Hence I said, i did not see that earlier.
FYI, i tested this on pg13, i have not worked on pg9.6


On Fri, 4 Jun 2021 at 21:36, Atul Kumar <akumar14871@gmail.com> wrote:
hi Tom,

Please check my findings below

older
-rw------- 1 enterprisedb enterprisedb 16777216 Jun  2 02:47
00000001000036CF000000A4
-rw------- 1 enterprisedb enterprisedb 16777216 Jun  2 02:45
00000001000036CF000000A3
-rw------- 1 enterprisedb enterprisedb 16777216 Jun  2 02:44
00000001000036CF000000A5

please note that above files are of June 2nd and once it is archived
it will be recycled with same name with current timestamp, check
below:

newer

-rw------- 1 enterprisedb enterprisedb 16777216 Jun  4 08:19
00000001000036CF000000A0
-rw------- 1 enterprisedb enterprisedb 16777216 Jun  4 08:20
00000001000036CF000000A1
-rw------- 1 enterprisedb enterprisedb 16777216 Jun  4 08:22
00000001000036CF000000A2
drwx------ 2 enterprisedb enterprisedb   311296 Jun  4 08:22 archive_status
-rw------- 1 enterprisedb enterprisedb 16777216 Jun  4 08:23
00000001000036CF000000A3
-rw------- 1 enterprisedb enterprisedb 16777216 Jun  4 08:23
00000001000036CF000000A4



the file names ending with A3 and A4 are the files that got generated
with same name with the latest timestamp.
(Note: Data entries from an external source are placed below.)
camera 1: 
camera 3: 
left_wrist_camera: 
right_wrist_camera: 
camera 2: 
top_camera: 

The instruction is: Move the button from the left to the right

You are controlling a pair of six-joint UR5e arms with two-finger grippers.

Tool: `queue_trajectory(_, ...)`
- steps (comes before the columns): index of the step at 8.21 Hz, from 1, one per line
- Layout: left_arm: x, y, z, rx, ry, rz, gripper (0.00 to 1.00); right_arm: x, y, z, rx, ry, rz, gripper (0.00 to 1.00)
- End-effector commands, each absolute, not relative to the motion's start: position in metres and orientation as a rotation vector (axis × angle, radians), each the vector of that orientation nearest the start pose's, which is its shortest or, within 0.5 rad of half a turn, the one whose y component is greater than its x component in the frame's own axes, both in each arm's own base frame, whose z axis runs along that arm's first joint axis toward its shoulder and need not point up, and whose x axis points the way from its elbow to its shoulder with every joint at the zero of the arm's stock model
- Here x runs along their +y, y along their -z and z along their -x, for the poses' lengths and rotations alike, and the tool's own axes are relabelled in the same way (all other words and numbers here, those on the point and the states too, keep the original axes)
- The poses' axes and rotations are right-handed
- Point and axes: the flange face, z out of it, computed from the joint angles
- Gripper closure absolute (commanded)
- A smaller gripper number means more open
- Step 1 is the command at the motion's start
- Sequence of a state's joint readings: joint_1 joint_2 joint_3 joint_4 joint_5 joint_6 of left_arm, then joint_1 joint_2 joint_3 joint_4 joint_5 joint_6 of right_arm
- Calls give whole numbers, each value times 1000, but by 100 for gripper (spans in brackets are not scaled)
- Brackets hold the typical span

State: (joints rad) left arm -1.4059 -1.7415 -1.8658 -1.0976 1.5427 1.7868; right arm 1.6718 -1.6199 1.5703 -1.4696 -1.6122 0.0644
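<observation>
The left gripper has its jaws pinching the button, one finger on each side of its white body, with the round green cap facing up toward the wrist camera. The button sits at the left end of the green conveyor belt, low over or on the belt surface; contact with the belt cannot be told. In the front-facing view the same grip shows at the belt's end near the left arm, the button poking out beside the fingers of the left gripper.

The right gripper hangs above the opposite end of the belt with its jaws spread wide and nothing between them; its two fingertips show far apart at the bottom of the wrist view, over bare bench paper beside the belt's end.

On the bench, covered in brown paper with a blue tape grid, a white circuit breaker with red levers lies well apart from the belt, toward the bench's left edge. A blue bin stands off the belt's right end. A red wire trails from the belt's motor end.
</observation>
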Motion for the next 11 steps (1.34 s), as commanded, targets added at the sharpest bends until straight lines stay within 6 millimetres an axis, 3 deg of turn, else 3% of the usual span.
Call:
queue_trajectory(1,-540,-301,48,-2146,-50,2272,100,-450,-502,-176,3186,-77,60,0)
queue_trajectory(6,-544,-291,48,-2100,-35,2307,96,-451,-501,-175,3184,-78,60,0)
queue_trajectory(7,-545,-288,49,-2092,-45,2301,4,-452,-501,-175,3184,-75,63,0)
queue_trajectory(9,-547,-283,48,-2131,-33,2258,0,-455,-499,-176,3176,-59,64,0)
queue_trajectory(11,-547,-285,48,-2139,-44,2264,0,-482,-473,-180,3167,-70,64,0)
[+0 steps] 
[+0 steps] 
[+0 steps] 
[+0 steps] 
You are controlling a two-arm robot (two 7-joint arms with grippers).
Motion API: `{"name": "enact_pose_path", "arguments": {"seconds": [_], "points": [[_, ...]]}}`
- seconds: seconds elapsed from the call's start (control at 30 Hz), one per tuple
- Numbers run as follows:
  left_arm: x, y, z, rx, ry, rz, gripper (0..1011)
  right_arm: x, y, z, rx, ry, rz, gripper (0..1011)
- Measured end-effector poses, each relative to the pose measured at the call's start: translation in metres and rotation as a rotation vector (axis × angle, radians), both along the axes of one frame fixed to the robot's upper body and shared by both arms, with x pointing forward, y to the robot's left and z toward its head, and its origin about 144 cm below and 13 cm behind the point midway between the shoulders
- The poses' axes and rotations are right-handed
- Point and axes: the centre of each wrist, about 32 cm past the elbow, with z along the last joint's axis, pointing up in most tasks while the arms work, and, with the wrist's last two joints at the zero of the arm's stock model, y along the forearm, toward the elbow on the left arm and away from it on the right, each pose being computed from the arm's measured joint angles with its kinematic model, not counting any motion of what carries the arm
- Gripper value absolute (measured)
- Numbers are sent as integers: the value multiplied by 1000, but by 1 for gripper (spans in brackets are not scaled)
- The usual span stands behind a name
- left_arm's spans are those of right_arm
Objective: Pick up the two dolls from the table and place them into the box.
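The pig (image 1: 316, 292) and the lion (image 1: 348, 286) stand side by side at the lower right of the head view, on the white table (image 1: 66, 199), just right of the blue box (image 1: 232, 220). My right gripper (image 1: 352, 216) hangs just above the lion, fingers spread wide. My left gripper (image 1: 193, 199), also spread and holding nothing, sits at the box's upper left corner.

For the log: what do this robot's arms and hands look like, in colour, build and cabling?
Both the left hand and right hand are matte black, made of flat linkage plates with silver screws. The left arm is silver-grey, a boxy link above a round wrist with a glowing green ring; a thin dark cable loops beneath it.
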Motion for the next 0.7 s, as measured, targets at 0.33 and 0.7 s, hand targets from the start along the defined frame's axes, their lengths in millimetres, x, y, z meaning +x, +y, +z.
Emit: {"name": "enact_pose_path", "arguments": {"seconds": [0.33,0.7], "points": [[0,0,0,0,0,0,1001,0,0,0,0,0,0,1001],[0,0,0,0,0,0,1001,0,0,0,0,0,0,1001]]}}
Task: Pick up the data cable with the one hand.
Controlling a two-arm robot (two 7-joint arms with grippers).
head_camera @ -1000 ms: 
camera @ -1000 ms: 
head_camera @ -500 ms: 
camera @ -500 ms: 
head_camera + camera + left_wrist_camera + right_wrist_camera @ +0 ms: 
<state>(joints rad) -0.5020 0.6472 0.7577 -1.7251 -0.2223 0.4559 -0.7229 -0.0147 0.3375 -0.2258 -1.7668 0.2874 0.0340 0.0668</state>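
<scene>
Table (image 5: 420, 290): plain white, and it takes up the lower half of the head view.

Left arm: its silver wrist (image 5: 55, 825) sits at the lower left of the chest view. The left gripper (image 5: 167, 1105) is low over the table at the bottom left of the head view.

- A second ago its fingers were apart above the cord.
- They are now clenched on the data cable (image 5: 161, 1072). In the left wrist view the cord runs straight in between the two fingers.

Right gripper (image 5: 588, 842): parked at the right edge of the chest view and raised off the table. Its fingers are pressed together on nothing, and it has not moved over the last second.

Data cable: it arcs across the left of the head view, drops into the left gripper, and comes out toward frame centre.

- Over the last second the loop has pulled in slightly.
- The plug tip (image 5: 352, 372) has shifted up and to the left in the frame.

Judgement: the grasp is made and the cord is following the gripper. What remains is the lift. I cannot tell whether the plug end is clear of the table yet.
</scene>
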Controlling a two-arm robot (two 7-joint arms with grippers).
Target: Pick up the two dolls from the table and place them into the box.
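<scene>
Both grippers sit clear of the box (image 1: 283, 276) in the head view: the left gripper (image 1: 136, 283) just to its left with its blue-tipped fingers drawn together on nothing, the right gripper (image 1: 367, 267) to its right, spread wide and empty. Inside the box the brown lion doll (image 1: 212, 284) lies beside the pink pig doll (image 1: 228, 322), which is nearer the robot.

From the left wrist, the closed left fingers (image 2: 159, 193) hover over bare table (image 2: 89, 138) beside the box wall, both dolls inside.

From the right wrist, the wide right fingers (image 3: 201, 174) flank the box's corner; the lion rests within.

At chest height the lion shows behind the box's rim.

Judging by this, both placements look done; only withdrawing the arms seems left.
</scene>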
So that's why I called it strange behavior, please suggest your opinion.





Regards,
Atul










On 6/4/21, Tom Lane <tgl@sss.pgh.pa.us> wrote:
> Atul Kumar <akumar14871@gmail.com> writes:
>> once old WAL files of pg_xlog directory are archived in
>> '/nfslogs/wal/' directory then these WAL files are getting generated
>> with the same name in pg_xlog directory.
>
> Are you sure you are describing the behavior accurately?
>
> What I would expect to happen, once an old WAL file has been archived
> and the server knows its contents are no longer needed, is for the
> WAL file to be "recycled" by renaming it to have a name that's in-the-
> future in the WAL name series, whereupon it will wait its turn to be
> reused by future WAL writes.  On most filesystems the rename as such
> doesn't change the file's mod time, so you'll see files that seem
> to be in-the-future according to their names, but have old timestamps.
>
> (There's a limit on how many future WAL files we'll tee up this way,
> so it's possible that an old one would just get deleted instead.
> But the steady-state behavior is to just rotate them around.)
>
>                       regards, tom lane
>




--
Thanks,
Vijay
Mumbai, India

Re: strange behavior of WAL files

From
Tom Lane
Date:
Atul Kumar <akumar14871@gmail.com> writes:
> Please check my findings below

> older
> -rw------- 1 enterprisedb enterprisedb 16777216 Jun  2 02:47
> 00000001000036CF000000A4
> -rw------- 1 enterprisedb enterprisedb 16777216 Jun  2 02:45
> 00000001000036CF000000A3
> -rw------- 1 enterprisedb enterprisedb 16777216 Jun  2 02:44
> 00000001000036CF000000A5

I suspect these files were archived awhile ago (with different
names) and have already been renamed in preparation for using
them as future WAL segments ...

> -rw------- 1 enterprisedb enterprisedb 16777216 Jun  4 08:23
> 00000001000036CF000000A3
> -rw------- 1 enterprisedb enterprisedb 16777216 Jun  4 08:23
> 00000001000036CF000000A4

... and here we see that they just got overwritten with new WAL data,
which would make their new contents eligible for archiving.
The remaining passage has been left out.